Therapy Areas: AIDS & HIV
PAI Life Sciences Doses First Healthy Volunteer in Schistosomiasis Vaccine Clinical Trial
1 June 2022 - - US-based biotechnology company PAI Life Sciences has dosed the first healthy volunteer in a clinical trial of SchistoShield, the company's preventive vaccine against schistosomiasis, a major tropical disease threatening nearly 1bn people in 79 countries with more than 260m people currently infected, the company said.

Schistosomiasis, also known as snail fever, is a disease caused by parasitic flatworms, called schistosomes.

The worms enter human skin that comes in contact with contaminated fresh water. They are found in sub-Saharan Africa, Middle East, Southeast Asia and the Caribbean.

Once in the bloodstream, the parasites usually first enter the urinary tract or the intestines. Initial symptoms include abdominal pain, bloody stools, diarrhea and blood in the urine. Long term infections can cause liver damage, kidney failure, infertility, bladder cancer and death.

The vaccine has shown to ameliorate disease, kills adult worms, and reduce fecundity in preclinical animal models, if proven clinically, could be a significant new tool added to the toolbox for global schistosomiasis elimination effort.

The Phase 1, open-label, dose-escalation trial will evaluate the safety and the immunogenicity of PAI Life Sciences's SchistoShield vaccine candidate in 45 healthy adults between 18 and 55 years of age.

Five treatment groups, each including nine subjects, will receive three intramuscular injections at different doses.

One group will receive the vaccine without an adjuvant (which acts to increase immune responses) and four will receive the vaccine with an adjuvant.
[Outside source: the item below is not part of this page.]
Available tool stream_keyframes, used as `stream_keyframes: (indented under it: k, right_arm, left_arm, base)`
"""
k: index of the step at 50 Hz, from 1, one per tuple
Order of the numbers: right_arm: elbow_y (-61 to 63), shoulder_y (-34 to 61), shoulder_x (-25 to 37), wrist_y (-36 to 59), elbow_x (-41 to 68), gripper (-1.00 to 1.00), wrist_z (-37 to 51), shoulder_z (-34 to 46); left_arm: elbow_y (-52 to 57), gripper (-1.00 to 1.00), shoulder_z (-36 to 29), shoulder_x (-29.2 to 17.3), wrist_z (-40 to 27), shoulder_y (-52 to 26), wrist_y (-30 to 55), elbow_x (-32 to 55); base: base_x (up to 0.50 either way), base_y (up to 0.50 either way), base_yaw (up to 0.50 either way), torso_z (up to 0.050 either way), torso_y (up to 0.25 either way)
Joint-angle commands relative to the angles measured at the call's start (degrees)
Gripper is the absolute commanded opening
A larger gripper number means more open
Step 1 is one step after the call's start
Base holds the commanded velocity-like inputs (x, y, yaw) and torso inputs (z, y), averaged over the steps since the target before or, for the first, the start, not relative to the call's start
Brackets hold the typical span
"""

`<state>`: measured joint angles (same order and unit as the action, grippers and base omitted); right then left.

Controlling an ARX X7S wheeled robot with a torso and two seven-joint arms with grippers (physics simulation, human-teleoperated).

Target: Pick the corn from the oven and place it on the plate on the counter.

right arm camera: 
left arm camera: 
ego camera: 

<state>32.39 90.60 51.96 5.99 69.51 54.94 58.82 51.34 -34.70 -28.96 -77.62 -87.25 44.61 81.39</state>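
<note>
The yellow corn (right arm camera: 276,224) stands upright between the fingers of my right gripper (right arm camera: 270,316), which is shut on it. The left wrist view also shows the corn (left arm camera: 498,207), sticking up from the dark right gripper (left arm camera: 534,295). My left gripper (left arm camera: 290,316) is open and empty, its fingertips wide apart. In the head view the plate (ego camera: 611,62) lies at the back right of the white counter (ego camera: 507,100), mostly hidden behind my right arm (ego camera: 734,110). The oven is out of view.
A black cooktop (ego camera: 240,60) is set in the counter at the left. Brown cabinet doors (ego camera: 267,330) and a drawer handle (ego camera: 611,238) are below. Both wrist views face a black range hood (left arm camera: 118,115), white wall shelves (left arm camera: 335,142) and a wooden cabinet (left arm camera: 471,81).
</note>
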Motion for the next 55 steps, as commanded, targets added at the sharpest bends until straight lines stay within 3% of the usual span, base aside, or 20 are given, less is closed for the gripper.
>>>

Estimated completion date is April 2024.

The National Institute of Allergy and Infectious Diseases of the National Institutes of Health is sponsoring the Phase 1 trial.

The study site is Kaiser Permanente Washington Health Research Institute, one of the NIAID- funded Vaccine and Treatment Evaluation Units; Lisa Jackson, MD, MPH, senior investigator, is the study principal investigator.

PAI Life Sciences Inc. licensed the vaccine from the Texas Tech University Health Sciences Center.

Texas Tech University Health Sciences Center (TTUHSC) is a comprehensive institution of higher education that also provides patient care and conducts biomedical clinical research across six campuses in the state of Texas.

The university, which is comprised of six schools (medicine, nursing, health professions, pharmacy, graduate school of biomedical sciences and population and public health), graduates more health care professionals than any other institution in the state.

The institution achieved Carnegie Classification status for Special Focus Four-Year Research Institutions in 2022 and is a recognized Hispanic Serving Institution by the US Department of Education.

Founded in 1969, TTUHSC has trained more than 28,000 health care professionals to date and is a member of the Texas Tech University System.

PAI Life Sciences is a biotechnology company located in Seattle, Washington, specialized in the developmental and translational research necessary to bring products from the laboratory to bedside.